_Task instructions_
The lines needed are those below that contain the word "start"; copy each one.

=-=-=

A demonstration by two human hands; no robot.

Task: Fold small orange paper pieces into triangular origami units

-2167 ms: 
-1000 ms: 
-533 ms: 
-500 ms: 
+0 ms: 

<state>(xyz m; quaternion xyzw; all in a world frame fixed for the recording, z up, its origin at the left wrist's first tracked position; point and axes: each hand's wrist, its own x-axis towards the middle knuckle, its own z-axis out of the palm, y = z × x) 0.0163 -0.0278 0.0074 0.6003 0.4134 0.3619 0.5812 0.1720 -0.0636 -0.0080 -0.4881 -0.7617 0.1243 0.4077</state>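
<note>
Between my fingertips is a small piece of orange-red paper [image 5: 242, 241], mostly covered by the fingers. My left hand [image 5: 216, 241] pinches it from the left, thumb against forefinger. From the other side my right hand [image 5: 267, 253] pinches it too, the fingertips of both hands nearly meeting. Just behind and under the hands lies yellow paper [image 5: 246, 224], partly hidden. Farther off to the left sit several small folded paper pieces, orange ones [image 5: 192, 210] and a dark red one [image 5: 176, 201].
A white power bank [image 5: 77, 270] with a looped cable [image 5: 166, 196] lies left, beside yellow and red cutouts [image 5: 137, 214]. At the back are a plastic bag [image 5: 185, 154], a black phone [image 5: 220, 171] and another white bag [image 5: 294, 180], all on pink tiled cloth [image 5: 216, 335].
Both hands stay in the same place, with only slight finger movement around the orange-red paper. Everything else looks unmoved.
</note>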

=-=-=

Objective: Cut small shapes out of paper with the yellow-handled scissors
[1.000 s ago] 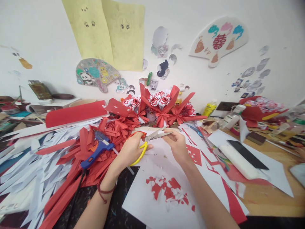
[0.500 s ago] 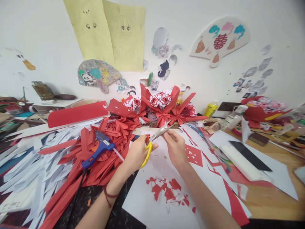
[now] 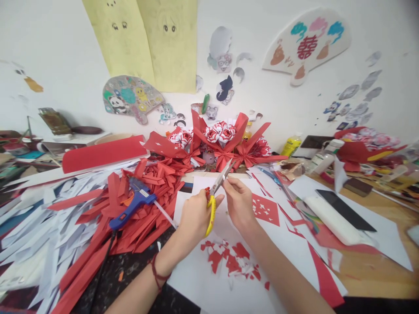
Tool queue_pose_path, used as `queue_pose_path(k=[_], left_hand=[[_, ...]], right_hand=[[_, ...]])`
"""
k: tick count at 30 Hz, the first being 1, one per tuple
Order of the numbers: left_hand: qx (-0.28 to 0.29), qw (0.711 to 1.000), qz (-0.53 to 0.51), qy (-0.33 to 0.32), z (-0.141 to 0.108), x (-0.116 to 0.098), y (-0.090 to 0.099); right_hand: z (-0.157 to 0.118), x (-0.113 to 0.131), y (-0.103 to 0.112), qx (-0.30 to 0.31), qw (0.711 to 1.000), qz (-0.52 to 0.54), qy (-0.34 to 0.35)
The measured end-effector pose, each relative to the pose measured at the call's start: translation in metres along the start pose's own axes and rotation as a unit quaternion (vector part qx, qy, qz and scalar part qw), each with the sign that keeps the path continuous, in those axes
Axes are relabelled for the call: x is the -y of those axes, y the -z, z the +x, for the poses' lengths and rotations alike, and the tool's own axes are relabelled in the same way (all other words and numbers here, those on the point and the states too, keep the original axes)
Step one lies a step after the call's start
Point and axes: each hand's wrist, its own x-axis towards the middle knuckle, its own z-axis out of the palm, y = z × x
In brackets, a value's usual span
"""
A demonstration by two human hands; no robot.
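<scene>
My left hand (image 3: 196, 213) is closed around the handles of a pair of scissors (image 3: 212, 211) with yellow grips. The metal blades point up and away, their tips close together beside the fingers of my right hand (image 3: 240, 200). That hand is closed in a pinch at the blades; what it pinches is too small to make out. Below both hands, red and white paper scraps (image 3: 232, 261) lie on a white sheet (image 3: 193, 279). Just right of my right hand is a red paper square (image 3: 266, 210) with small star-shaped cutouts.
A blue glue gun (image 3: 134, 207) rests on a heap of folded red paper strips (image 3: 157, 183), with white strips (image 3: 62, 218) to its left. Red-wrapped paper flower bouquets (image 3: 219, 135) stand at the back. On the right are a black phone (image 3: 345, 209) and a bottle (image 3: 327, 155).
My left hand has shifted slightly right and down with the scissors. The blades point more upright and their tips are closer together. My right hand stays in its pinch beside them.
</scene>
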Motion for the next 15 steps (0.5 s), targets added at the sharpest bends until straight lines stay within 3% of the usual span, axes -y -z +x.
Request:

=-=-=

_Result of this task_
The measured end-effector pose, each relative to the pose measured at the call's start: translation in metres along the start pose's own axes and rotation as a unit quaternion (vector part qx, qy, qz and scalar part qw), each with the sign that keeps the path continuous, in those axes
Step one lies a step after the call's start

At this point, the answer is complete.